Demons 2 takes place in a high-rise apartment building.  In the style of any good disaster movie, the first part of the film introduces us to the tenants and gives us just enough information so that we’ll be able to remember who is who.

For instance, in one apartment, we have George (David Knight) and his pregnant wife, Hannah (Nancy Brilli).  In another, we have a woman (Anita Bartolucci) who obsessively dotes on her dog.  Down the hall, ten year-old Ingrid Haller (Asia Argento, making her film debut) watches TV while her parents eat dinner.  In the basement, a gym instructor named Hank (Bobby Rhodes) shouts encouragement at a group of body builders.

And finally, in another apartment, a teenage girl named Sally (Coralina Cataldi Tassoni) sits in her bedroom and cries.  It’s her birthday but her parents are out for the night.  Meanwhile, her friends are gathered in the living room and wondering if Sally is ever going to come out of her room.  Sally is upset because her boyfriend didn’t come to the party.  Poor Sally.

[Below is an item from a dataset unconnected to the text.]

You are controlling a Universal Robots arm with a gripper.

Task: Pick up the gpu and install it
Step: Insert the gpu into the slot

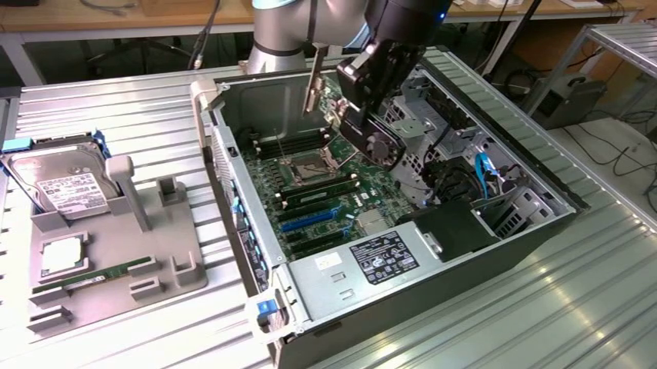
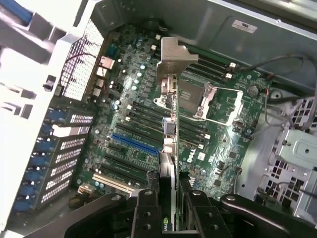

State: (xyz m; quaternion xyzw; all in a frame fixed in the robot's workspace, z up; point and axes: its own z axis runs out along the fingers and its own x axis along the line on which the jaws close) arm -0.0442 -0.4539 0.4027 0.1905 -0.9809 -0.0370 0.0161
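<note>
Status: gpu (image 1: 382, 146) hanging over open case (image 1: 534, 250).
The gripper (image 1: 368, 115) is clamping the gpu above the motherboard (image 1: 339, 196), upper centre of exterior view.

Universal Robots arm (image 1: 275, 31): smooth silver-grey tube links and rounded joint housings, with a pale blue band (image 1: 355, 37) at one joint. Turns glossy black at the wrist section (image 1: 408, 19), with a small blue glow (image 1: 441, 9) at its edge. Ends in a matte black gripper (image 1: 361, 108), blocky and angular. From the wrist camera, looks like two thick black fingers (image 2: 146, 210) with squared edges, flanked by curved black linkage bars (image 2: 94, 218) of the same dull finish. Carries round dark screw heads (image 2: 146, 194) on the finger tops and at the bar ends.
</note>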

In her sadness, Sally has turned on her TV but she’s barely watching.  And what’s on TV that night?  A horror movie, one that tells the same story as the one we saw in the first Demons and the one that we will eventually see again in Demons 2 (and also in Michele Soavi’s The Church).  A group of teenagers come across a dead demon.  When one of them accidentally gets splashed by the demon’s blood, he is transformed into a demon himself…

(If this sound familiar, that’s perhaps because the same idea was later used in 28 Days Later, a film that owns a not insignificant debt to both of the Demons films and Umberto Lenzi’s Nightmare City.)

Suddenly, the movie demon stops and seems to be staring straight at the unseen camera.  He starts to approach it, until his twisted face fills the entire TV screen…

Suddenly, the demon bursts out of the TV and infects Sally.  Sally finally leaves her bedroom and proceeds to attack everyone at her party, spreading the infection.  Meanwhile, acidic demon bile eats through the floor and drips into the apartments below, infecting everyone that it touches…

demons-2

And I do mean everyone!  If there’s anything that truly separates the Demons films from so many other horror films, it’s that literally anyone can be infected.  It doesn’t matter if you’re likable or if you’re funny or if you’re played by a familiar actor.  If you get infected, you’re going to turn into a demon.  Usually, when you watch a horror film, you can sure that children and pregnant women will automatically be safe.  Demons 2 wastes little time in letting you know that this isn’t the case as far as this film is concerned.

Demons was pretty much distinguished by nonstop action.  In Demons 2, director Lamberto Bava devoted more time to atmosphere and characterization.  As a result, Demons 2 features characters that we actually care about and  some truly haunting images, everything from Sally’s friends moving, in slow motion, down a dark hallway to Asia Argento watching as her parents are literally ripped into pieces in front of her.  If Demons was defined by its relentless heavy metal soundtrack, Demons 2 is defined by the ambient but haunting new wave music that plays through the majority of the film.  Demons was an action-horror film.  Demons 2 is a nightmare from which you cannot awake.

If you have the opportunity, I would say to watch both of the Demons films.  But if you have to choose only one to watch, go with Demons 2.